**BRIEF**
Please reproduce all of the listing below exactly and drop its images.

**DATA SHOWN**
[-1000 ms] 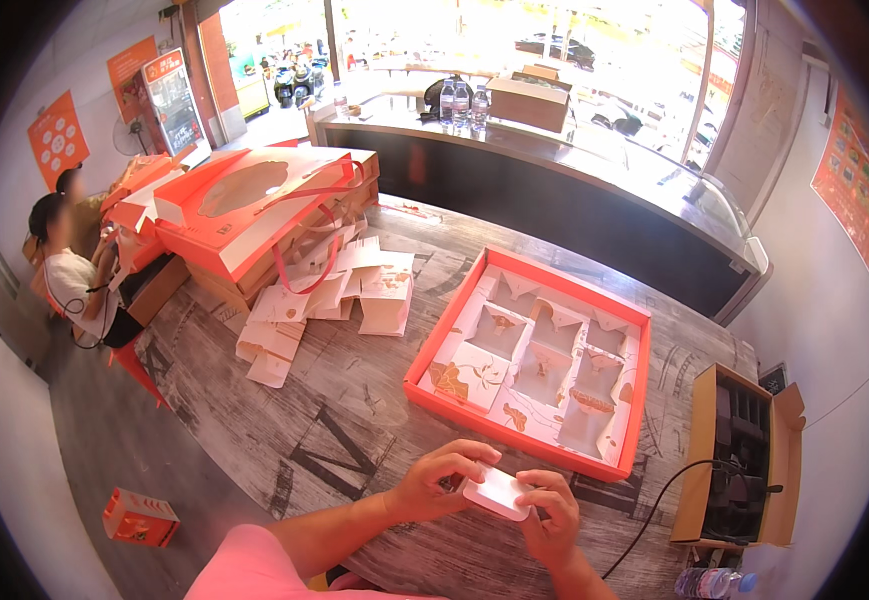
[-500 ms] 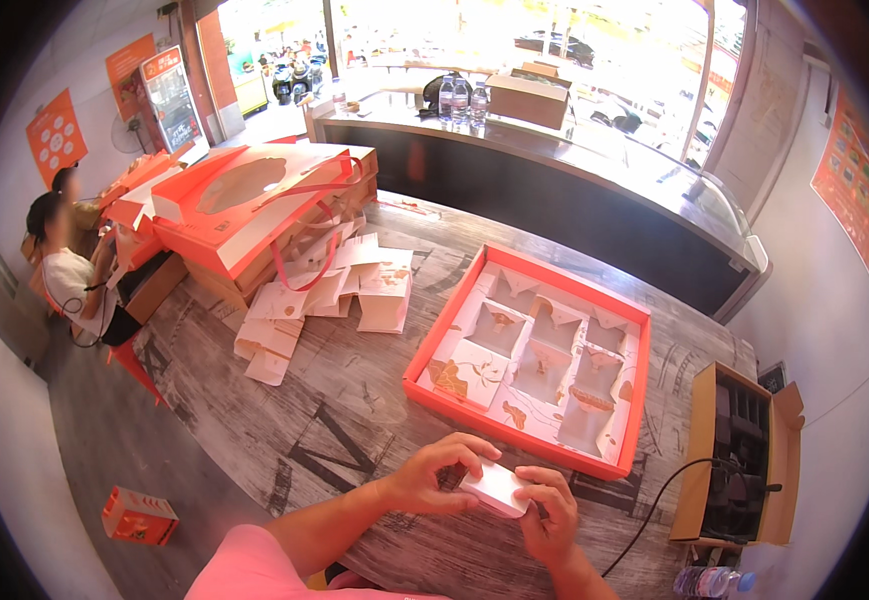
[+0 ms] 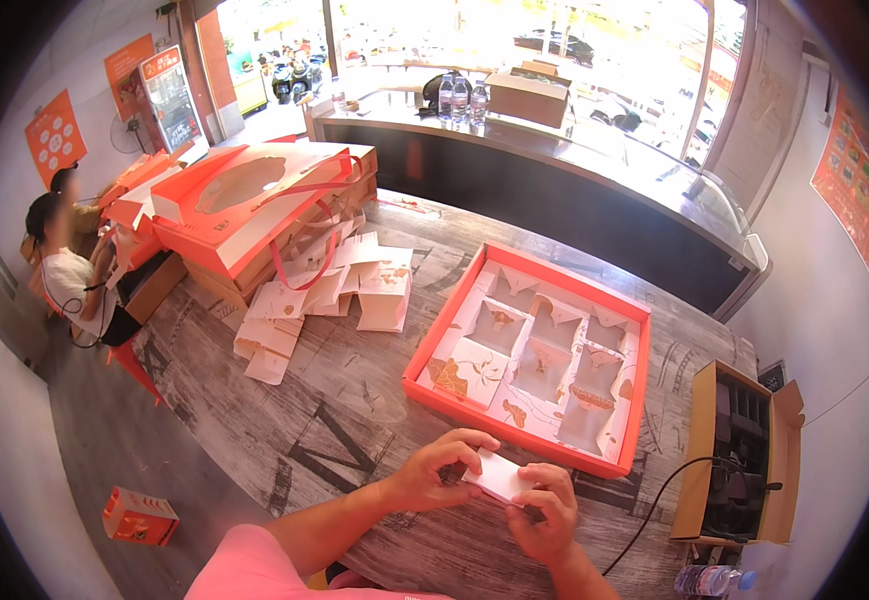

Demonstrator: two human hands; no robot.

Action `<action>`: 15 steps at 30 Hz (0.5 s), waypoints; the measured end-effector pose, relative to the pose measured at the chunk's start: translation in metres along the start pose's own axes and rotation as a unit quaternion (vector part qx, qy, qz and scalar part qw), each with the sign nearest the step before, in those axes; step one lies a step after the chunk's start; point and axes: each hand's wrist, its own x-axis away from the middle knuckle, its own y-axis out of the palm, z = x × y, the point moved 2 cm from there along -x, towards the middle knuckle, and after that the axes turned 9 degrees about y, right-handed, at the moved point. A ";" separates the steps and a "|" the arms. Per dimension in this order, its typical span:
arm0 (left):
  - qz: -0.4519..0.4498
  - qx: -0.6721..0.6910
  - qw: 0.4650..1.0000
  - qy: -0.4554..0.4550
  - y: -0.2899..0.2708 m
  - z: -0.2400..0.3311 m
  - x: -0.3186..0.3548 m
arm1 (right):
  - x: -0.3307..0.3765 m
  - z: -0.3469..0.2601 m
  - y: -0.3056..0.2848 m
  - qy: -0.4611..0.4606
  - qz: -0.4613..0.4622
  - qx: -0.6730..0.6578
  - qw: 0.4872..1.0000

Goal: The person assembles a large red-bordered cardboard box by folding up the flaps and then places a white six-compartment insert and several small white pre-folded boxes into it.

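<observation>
Between my two hands, low over the near part of the table, is a small white folded card piece point(image 3: 498, 476). My left hand point(image 3: 436, 472) pinches its left end between thumb and fingers. My right hand point(image 3: 546, 508) grips its right end the same way. Just beyond them lies an open red gift box tray point(image 3: 417, 388) with a white, gold-patterned card insert divided into several compartments. One front-left compartment is covered by a white patterned card piece point(image 3: 467, 374). The underside of the held piece is hidden.
Left of the tray lies a pile of flattened white card pieces point(image 3: 284, 318), beside stacked red-and-white boxes point(image 3: 244, 195) with ribbon handles. At right stand an open brown carton point(image 3: 692, 490) with black items and a bottle point(image 3: 709, 580). A black cable point(image 3: 654, 505) crosses the table. Other people work far left.
The white card piece has tilted in my hands, so its broad top face shows more and its near side less. My fingers shifted slightly; the tray stayed put.
</observation>
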 end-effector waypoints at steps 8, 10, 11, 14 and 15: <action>0.009 -0.004 1.000 0.024 0.000 0.000 -0.002 | 0.000 -0.001 0.000 0.010 0.005 -0.005 1.000; 0.005 -0.009 0.999 0.031 0.000 0.000 -0.003 | 0.001 0.001 0.000 0.009 0.007 -0.006 1.000; 0.003 -0.006 1.000 0.024 -0.001 0.000 -0.003 | 0.001 0.001 0.000 0.009 0.008 -0.006 1.000; -0.003 -0.001 1.000 0.013 -0.001 0.001 -0.003 | 0.001 0.000 0.000 0.010 0.009 -0.006 1.000; -0.004 -0.001 1.000 0.016 -0.001 0.001 -0.003 | 0.001 0.000 0.000 0.011 0.008 -0.007 1.000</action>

**ANSWER BOX**
[-1000 ms] 
[-500 ms] 
[+0 ms] 

Demonstrator: two human hands; no robot.

Action `<action>`: 15 steps at 30 Hz (0.5 s), waypoints; the measured end-effector pose, relative to the pose measured at the chunk's start: translation in metres along the start pose's own axes and rotation as a unit quaternion (vector part qx, qy, qz and scalar part qw), each with the sign nearest the step before, in those axes; step one lies a step after the chunk's start; point and axes: each hand's wrist, its own x-axis away from the middle knuckle, its own y-axis out of the palm, z = x × y, the point moved 2 cm from there along -x, towards the middle knuckle, and after that the axes turned 9 degrees about y, right-handed, at the moved point. A ";" separates the steps and a "|" the arms. Per dimension in this order, its typical span:
arm0 (left):
  - qz: -0.4519..0.4498
  - qx: -0.6721..0.6910
  - qw: 0.4650..1.0000
  - qy: -0.4554..0.4550
  - y: -0.2899..0.2708 m
  - z: -0.2400..0.3311 m
  - x: -0.3186..0.3548 m
arm1 (right):
  - x: -0.3307..0.3765 m
  - z: -0.3469..0.2601 m
  - y: -0.3056..0.2848 m
  - qy: -0.4611..0.4606
  - qz: -0.4613..0.4622
  - qx: -0.6730..0.6578
  - qw: 0.4872..1.0000

Goal: The person assembles a large red-bordered cardboard box by folding up the flaps and then places a white six-compartment insert and several small white pre-folded boxes into it.

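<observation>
Between my two hands, low over the near part of the table, is a small white folded card piece point(image 3: 498, 476). My left hand point(image 3: 436, 472) pinches its left end between thumb and fingers. My right hand point(image 3: 546, 508) grips its right end the same way. Just beyond them lies an open red gift box tray point(image 3: 417, 388) with a white, gold-patterned card insert divided into several compartments. One front-left compartment is covered by a white patterned card piece point(image 3: 467, 374). The underside of the held piece is hidden.
Left of the tray lies a pile of flattened white card pieces point(image 3: 284, 318), beside stacked red-and-white boxes point(image 3: 244, 195) with ribbon handles. At right stand an open brown carton point(image 3: 692, 490) with black items and a bottle point(image 3: 709, 580). A black cable point(image 3: 654, 505) crosses the table. Other people work far left.
The white card piece has tilted in my hands, so its broad top face shows more and its near side less. My fingers shifted slightly; the tray stayed put.
</observation>
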 end-effector waypoints at steps 8, 10, 11, 14 and 15: <action>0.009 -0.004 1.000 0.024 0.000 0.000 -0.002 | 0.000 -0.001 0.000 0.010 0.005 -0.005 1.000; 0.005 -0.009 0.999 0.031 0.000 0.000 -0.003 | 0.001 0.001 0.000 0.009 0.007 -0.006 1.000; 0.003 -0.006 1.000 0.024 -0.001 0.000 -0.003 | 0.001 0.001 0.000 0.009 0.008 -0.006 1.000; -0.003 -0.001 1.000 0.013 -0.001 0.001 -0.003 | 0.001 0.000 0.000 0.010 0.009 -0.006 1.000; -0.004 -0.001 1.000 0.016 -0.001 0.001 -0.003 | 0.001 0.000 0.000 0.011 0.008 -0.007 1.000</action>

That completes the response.